We recognize the inherent tension between requiring a petitioner to raise an argument and permitting mental incompetence to equitably toll the statute of limitations, for if a petitioner is so mentally deficient as to excuse late filing, it could be unfair to expect him to raise and articulate that excuse. We do not set forth a rule today that a pro se petitioner must under all circumstances connect his mental disability with his inability to timely file in his petition. Suffice it to say that a petitioner's mental incompetency may be so apparent from his pleadings and supporting materials that a district court may order an evidentiary hearing on the question without the petitioner requesting equitable tolling on account of mental disability.
That is not, however, the situation we have here. Were we to adopt the rule advanced by Boulb, any petitioner who baldy asserts that he is “ ‘intellectually disabled’ ” and “ ‘functionally illiterate’ ” and only attaches an indecipherable prison transcript would get an evidentiary hearing to determine whether the statute of limitations is equitably tolled on account of his or her alleged mental incompetency. Many inmates could do the same once § 2255's statute of limitations runs on the inmate's respective petition. This rule would prove unworkable and could have the practical effect of ifying a district court's ability to forego an evidentiary hearing under § 2255. We refuse to adopt such a rule.
Decisions from outside this circuit confronting the question of equitable tolling for mental incompetency are of no help to Boulb's cause. See Riva v. Ficco, 615 F.3d 35 (1st Cir.2010); Bolarinwa v. Williams, 593 F.3d 226 (2d Cir.2010); Ata v. Scutt, 662 F.3d 736 (6th Cir.2011). The courts of appeal in those decisions all remanded the cases back to the district courts for further development to determine if the petitioners' purported mental incompetency so interfered with their ability to timely file that equitable tolling was warranted. Like Davis, however, each of the district courts in those cases had specific facts before them relating to the petitioners' alleged mental incompetency, not conclusory allegations. See Riva, 615 F.3d at 41–42 (petitioner proffered medical records demonstrating he “suffered from a debilitating mental illness throughout the tolling interval” along with medical expert testimony); Bolarinwa, 593 F.3d at 229–30 (petitioner with purported “ ‘psychiatric problems' ” alleged she had been placed in psychiatric units, provided dates for her alleged placement in those units as well as a letter from a social worker at one of the hospitals describing her psychiatric problems); Ata, 662 F.3d at 743 (petitioner alleged he had been hospitalized several times because of his paranoid schizophrenia and continues to be medicated by the state prison system for that illness and other psychoses). As discussed above, Boulb has failed to do the same here. Because we find that Boulb is not entitled to an evidentiary hearing on his request for equitable tolling on account of mental incompetence and he offers no other justification to excuse his late filing, his petition is time-barred. Therefore, we need not reach the question of whether his claim was procedurally defaulted.

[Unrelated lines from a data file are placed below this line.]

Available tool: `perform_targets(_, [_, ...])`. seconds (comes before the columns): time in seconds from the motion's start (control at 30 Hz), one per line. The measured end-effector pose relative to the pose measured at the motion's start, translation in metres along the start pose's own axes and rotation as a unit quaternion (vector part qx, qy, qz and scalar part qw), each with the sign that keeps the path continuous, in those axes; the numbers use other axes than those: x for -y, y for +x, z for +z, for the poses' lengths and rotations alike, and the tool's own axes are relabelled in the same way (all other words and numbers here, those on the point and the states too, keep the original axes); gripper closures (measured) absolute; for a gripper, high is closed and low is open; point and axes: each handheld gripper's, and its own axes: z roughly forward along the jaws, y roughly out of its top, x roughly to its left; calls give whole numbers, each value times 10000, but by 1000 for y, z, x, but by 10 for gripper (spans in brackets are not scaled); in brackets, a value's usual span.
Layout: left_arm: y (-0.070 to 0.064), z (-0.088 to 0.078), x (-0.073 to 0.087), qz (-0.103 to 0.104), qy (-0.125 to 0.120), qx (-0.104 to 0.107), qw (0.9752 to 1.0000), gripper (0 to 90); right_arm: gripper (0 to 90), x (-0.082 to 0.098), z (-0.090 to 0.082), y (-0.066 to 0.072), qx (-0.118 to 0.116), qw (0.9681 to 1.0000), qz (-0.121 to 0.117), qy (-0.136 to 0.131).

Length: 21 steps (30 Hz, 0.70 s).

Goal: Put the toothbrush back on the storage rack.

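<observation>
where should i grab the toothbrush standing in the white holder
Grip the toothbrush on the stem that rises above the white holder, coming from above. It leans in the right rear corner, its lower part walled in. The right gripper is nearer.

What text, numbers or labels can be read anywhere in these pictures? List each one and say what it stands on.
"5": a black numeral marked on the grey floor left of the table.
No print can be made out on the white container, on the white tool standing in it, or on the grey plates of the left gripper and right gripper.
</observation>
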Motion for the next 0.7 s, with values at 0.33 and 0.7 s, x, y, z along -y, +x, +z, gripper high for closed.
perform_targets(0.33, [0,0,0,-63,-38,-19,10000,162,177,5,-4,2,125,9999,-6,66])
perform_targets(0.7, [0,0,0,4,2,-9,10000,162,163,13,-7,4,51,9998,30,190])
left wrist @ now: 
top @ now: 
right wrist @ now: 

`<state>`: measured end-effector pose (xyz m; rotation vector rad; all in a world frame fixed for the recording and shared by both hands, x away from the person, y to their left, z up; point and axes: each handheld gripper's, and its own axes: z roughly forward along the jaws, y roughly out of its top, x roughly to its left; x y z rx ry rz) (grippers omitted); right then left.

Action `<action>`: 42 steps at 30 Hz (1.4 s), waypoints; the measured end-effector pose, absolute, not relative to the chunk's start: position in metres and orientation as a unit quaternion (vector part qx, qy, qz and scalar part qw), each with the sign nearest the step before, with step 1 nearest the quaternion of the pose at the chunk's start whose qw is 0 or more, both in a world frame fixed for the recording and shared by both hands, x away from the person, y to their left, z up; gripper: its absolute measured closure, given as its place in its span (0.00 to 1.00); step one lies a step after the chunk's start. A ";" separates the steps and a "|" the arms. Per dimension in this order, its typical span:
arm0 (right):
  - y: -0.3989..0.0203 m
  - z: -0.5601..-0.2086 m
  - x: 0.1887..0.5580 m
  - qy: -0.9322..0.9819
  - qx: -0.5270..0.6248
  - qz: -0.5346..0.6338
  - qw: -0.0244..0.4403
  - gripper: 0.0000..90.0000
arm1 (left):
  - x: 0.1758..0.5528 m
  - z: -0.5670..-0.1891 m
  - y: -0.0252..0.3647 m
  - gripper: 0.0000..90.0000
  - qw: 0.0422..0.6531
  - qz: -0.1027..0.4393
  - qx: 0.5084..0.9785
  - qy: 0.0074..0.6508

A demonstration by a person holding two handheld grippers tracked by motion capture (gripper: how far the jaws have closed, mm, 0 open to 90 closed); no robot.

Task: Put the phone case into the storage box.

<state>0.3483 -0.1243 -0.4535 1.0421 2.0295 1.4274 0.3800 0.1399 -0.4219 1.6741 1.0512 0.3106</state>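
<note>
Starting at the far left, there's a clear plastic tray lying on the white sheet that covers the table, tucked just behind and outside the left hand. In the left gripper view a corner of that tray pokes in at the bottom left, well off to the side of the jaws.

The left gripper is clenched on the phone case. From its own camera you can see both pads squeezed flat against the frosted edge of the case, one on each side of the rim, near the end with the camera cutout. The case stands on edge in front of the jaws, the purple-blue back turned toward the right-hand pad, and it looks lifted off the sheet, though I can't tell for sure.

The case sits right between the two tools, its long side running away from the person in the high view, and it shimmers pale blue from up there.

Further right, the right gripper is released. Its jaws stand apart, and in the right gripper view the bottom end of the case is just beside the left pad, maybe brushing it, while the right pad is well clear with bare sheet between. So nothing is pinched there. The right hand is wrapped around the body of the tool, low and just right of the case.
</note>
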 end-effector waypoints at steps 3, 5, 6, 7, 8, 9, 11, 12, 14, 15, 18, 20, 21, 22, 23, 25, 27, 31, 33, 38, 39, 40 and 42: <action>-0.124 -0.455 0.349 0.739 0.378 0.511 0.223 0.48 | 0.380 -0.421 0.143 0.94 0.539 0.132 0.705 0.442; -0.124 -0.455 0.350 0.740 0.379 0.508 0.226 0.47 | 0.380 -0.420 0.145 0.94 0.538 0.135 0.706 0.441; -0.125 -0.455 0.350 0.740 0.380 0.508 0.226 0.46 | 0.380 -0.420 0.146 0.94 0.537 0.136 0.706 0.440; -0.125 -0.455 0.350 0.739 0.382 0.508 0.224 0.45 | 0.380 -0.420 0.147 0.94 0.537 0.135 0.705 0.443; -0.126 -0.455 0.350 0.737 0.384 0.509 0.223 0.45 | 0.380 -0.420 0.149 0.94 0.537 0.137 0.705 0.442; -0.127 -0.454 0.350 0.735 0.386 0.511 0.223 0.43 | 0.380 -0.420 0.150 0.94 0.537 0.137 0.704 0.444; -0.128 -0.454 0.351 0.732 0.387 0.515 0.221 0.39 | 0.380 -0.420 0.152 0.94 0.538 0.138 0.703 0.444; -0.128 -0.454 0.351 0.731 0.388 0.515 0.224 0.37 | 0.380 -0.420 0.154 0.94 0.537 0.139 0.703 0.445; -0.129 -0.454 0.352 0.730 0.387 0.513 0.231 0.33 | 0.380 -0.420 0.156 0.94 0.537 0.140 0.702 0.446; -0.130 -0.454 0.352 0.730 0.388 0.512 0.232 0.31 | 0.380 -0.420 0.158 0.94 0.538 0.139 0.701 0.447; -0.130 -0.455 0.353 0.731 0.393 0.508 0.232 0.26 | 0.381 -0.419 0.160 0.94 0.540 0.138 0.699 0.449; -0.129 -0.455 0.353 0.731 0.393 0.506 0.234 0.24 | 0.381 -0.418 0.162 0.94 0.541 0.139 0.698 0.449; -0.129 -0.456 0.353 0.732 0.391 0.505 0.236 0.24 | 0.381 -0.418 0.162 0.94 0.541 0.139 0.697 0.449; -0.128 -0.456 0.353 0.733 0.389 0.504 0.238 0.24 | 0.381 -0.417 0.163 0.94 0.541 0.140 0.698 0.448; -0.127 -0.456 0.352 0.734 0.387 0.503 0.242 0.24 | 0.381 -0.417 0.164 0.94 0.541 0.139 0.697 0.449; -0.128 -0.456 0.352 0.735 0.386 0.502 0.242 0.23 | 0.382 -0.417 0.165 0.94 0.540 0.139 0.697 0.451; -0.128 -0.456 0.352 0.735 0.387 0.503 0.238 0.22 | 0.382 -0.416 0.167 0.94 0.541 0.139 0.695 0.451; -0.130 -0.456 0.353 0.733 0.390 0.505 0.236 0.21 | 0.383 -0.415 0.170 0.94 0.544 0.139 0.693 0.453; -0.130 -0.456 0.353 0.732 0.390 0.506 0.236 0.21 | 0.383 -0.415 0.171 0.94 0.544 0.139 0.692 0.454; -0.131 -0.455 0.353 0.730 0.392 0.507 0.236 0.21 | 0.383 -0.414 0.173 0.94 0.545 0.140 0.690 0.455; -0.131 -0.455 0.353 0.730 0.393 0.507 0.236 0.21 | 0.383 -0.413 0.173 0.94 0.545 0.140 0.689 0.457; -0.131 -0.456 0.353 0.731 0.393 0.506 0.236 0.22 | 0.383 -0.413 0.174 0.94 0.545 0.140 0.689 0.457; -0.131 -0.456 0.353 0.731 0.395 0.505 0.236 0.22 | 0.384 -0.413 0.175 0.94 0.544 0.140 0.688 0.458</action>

Boulb's reliance on Bills v. Clark, 628 F.3d 1092 (9th Cir.2010) is also of no assistance, as the magistrate judge there had conducted an evidentiary hearing in the first instance to develop a more fulsome record. Id. at 1094–96. The Ninth Circuit was reviewing that record when it reversed and remanded for further proceedings in light of the legal standard it established.
For the foregoing reasons, the judgment of the district court is AFFIRMED.